The preacher begins Ecclesiastes by making the point that the person who says something is truly new in this world, is himself being very old:
‘Is there is a thing of which is said, “See, this is new”? It has been done already in the ages before us.’ (Ecclesiastes 1:10)
His point isn’t that there have never been any good inventions. He’s not saying that life in 21st Century London won’t look very different from life in the Ancient Near East and even that life won’t get better in some respects. Neither is he saying that the new is bad. But he is questioning the power that new things have to bring us real gain.
We often feel like our lives our boring and predictable, and we take the pleasure of unboxing as a sign that things in themselves constitute real gain in life. But when brand new things are constantly being superseded and this year’s models will inevitably be outdated by next year’s, is that assumption true? But in a consumerist society like the UK, the story of material newness must be told again and again. If you’re a producer for the masses, its uneconomical to ever manufacture something that never needs to be improved upon. (The story goes that early light bulb makers realised the bulbs they were producing were lasting too long. Like, forever! So to keep sales up, they had to agree to build in defects which would shorten the bulbs’ lifetime and keep sales going. There needed to be a need for a new light bulb!)
So, this power to enjoy, comes when we realise, with Ecclesiastes, the limits of things in this world as it is. It comes when we see the bigger picture behind the stories that we’re told by retailers and we hear the story of Gospel newness that Jesus Christ is working in a new heavens and new earth. In a sense, Christians should be better than anyone else at enjoying and sharing material things, because they are not our gods. We can only truly enjoy having things as servants when they don’t have us as masters. They don’t provide the newness and change we crave. So the person who has very little can still exhibit this power to enjoy the little they have, because they enjoy life primarily as a gift from God. Whereas we know, there are plenty of materially rich and miserable people around.
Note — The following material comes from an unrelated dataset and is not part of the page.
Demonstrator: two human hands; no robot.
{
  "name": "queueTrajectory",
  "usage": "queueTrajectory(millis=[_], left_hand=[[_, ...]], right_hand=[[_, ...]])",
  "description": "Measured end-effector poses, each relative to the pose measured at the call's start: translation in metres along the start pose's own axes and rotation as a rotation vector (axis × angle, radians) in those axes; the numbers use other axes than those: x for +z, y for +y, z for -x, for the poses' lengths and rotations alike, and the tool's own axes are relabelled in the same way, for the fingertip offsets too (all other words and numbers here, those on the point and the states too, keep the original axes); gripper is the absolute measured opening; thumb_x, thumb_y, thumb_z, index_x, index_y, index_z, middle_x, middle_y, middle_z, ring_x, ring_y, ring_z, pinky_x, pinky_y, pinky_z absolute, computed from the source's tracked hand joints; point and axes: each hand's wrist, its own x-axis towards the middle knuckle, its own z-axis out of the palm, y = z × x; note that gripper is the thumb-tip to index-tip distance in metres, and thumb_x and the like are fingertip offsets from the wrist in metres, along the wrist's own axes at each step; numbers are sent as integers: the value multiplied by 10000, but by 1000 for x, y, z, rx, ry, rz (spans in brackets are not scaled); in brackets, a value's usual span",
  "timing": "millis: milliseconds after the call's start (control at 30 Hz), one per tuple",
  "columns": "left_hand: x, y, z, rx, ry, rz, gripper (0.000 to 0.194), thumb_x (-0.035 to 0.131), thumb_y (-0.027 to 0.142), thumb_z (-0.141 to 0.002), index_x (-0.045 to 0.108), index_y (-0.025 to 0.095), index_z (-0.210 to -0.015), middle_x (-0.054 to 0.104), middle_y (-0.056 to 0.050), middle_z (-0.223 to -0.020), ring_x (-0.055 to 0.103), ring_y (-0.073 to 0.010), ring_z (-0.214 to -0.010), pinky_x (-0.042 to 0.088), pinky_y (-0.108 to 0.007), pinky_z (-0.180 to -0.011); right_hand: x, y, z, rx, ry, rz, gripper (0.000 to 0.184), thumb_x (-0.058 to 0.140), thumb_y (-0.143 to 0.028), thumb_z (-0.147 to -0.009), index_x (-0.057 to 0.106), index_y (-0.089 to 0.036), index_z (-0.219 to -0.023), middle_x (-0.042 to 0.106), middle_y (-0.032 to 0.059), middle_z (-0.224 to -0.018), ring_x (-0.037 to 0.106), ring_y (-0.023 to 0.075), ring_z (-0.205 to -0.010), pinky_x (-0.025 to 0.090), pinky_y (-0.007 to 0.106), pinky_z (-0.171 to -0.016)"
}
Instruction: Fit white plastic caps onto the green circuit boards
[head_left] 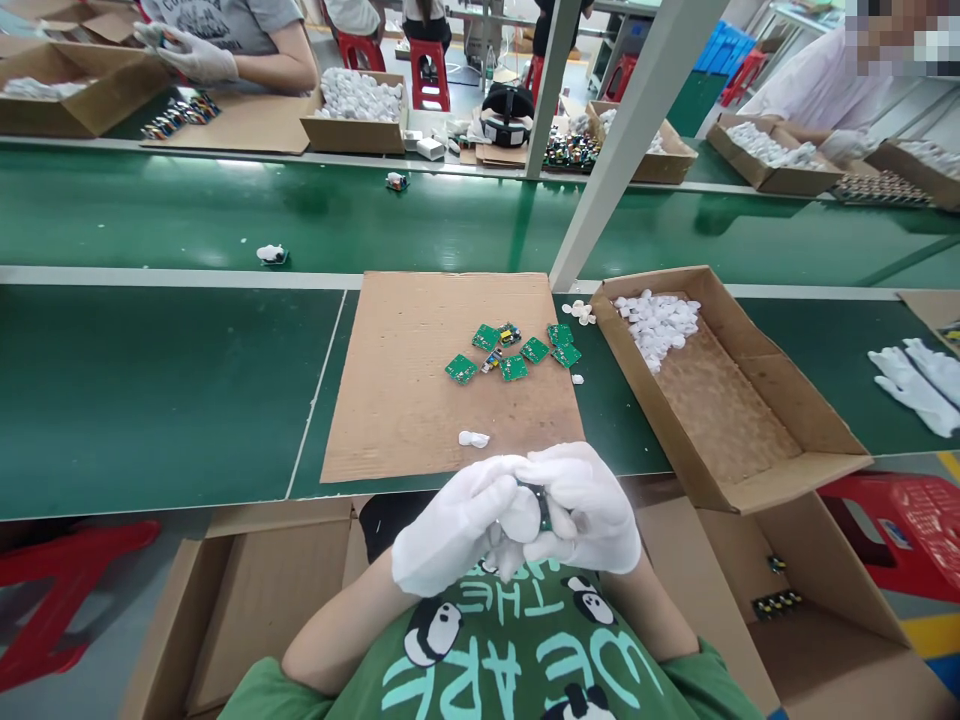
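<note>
My left hand (pixel 461 522) and my right hand (pixel 589 508), both in white gloves, meet close to my chest, just off the table's front edge. Between the closed fingers shows the edge of a small circuit board (pixel 543 510), mostly covered by the gloves. A round white shape beside it may be a plastic piece or a fingertip; I cannot tell which. Beyond my hands, a white piece (pixel 473 439) lies near the front of a cardboard sheet (pixel 405 380). Farther back on the sheet are several green circuit boards (pixel 514 368), some with their components facing up.
To the right, an open cardboard box (pixel 757 400) contains white plastic pieces (pixel 660 322). White gloves (pixel 919 385) lie farther right. Behind the table runs a green conveyor belt (pixel 450 225) carrying two small assemblies. A slanted metal post (pixel 637 130) rises at its near edge. Co-workers sit across.
</note>
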Motion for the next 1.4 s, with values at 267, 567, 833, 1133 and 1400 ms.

There are many folk who would love to be in a position to even consider Black Friday as a temptation. Deprivation of material things is real for a lot people we know, though the preacher of Ecclesiastes shows us deprivation of another kind that is rife around us. Some people are so poor that all they have in this life is many things. We ought not to be fooled. The brand new is the new old, and true enjoyment of things requires power from God who gives life to all. We can only truly enjoy having things, when they don’t have us.
PS. The ideas in this short article are like things in this world we live in – there’s nothing truly new here! So if you’d like to think more about the book of Ecclesiastes I’d recommend the book, Destiny by David Gibson who is an IPC minister in Aberdeen. It’s helped me a lot.